> **Action item**:
The only acceptable reply is the number of lines in the material below that hold "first".

> **Information provided**:
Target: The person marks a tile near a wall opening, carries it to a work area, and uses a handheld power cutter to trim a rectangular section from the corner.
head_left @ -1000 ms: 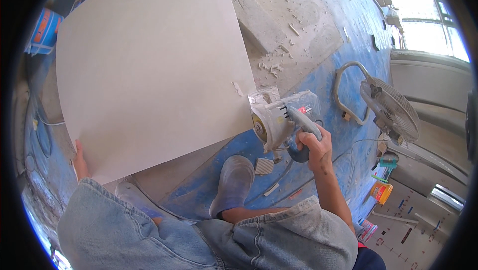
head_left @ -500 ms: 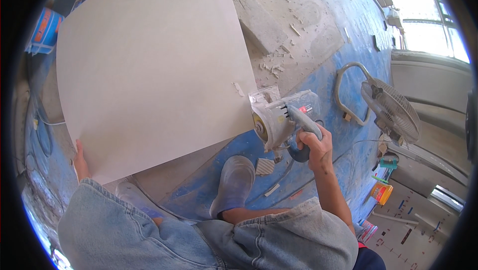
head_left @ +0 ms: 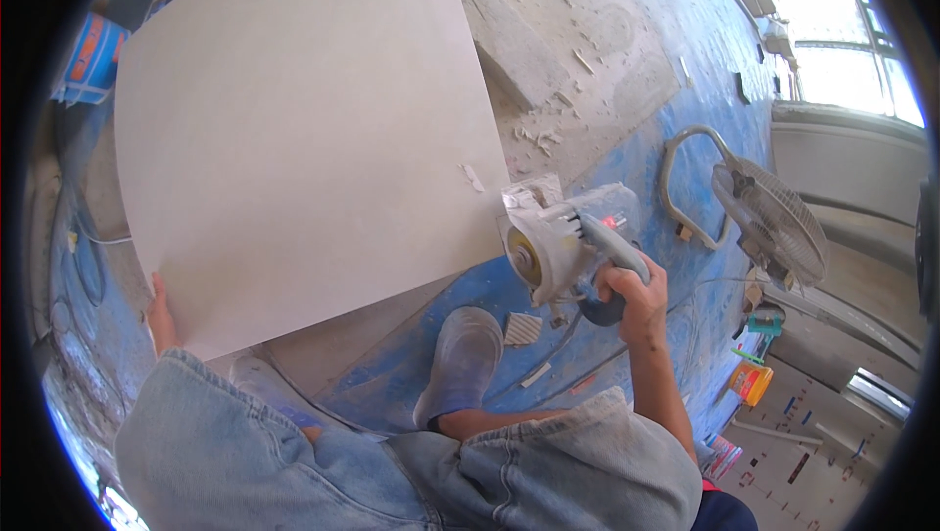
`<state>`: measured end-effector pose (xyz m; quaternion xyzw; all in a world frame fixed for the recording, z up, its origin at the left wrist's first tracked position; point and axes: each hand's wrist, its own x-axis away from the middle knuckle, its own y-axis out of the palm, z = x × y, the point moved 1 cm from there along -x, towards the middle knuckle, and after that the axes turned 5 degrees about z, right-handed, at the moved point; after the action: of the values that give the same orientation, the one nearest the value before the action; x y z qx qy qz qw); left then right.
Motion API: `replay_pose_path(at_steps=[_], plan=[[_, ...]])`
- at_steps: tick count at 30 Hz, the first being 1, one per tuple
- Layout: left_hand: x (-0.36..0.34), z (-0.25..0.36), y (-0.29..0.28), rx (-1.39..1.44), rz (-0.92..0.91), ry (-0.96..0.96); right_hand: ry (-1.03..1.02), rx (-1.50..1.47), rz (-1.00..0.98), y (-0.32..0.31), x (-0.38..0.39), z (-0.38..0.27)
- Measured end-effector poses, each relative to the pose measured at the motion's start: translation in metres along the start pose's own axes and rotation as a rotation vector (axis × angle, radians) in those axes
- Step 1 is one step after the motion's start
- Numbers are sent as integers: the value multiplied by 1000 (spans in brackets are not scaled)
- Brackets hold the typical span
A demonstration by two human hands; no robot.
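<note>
A large pale square panel [head_left: 304, 130] fills the upper left, a small white chip near its right edge. My left hand [head_left: 161, 316] grips the panel's lower left edge, its fingertips along that edge. My right hand [head_left: 636, 301] is wrapped round the grey handle of a dusty circular saw [head_left: 553, 247], which has a yellowish disc and a clear plastic part. The saw is at the panel's lower right corner; whether it touches the panel I cannot tell. My booted feet [head_left: 455, 365] stand just below the panel.
A dusty board [head_left: 597, 42] with scattered offcuts lies behind the saw on a blue floor covering [head_left: 676, 355]. A fan [head_left: 774, 213] lies tipped at the right. Blue buckets [head_left: 88, 56] stand upper left, an orange tub [head_left: 747, 379] lower right. Cables run along the floor.
My right hand and the saw have shifted slightly right and down from the panel's corner. The whole view has moved very slightly. My left hand keeps its hold.
</note>
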<state>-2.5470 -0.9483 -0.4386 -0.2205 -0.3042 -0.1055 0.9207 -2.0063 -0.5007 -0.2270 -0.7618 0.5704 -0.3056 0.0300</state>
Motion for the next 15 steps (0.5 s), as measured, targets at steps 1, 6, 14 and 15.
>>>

> **Written response**:
2